#### [Task goal]
Set down the final stretch of the data, from the line that holds "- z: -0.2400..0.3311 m" through the last line, both included, with pictures left out.

#### [Dataset section]
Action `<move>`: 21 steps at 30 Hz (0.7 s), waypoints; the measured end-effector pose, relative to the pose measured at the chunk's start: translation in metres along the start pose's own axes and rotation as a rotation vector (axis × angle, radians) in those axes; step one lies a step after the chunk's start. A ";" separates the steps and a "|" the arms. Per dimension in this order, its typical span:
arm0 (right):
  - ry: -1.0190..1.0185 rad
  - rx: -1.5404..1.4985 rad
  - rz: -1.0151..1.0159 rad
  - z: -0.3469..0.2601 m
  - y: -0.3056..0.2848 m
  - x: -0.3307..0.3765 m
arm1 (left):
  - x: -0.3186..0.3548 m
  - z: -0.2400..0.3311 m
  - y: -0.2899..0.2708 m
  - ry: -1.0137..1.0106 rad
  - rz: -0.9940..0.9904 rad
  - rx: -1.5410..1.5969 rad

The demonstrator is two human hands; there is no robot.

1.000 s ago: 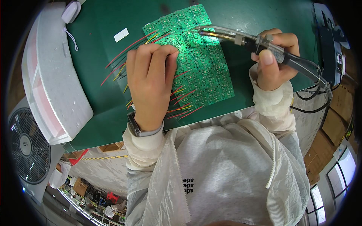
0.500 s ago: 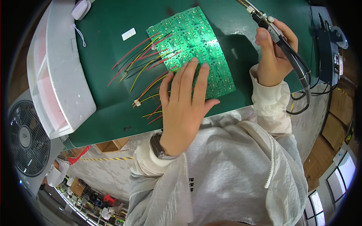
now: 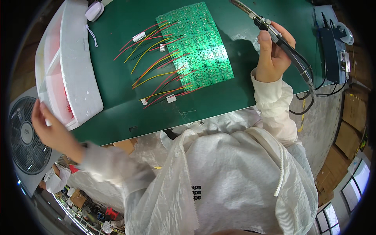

#### [Solved problem]
  - z: -0.2400..0.3311 m
  - y: -0.2899..0.2708 m
  - ry: -1.0137..1.0106 rad
  - rz: -0.9940..0.9904 rad
  - rx: -1.5410..1.5969 rad

The demonstrator is two human hands; there is no robot.

1.000 s ago: 
0.500 s ago: 
now: 

The requested output is now complete.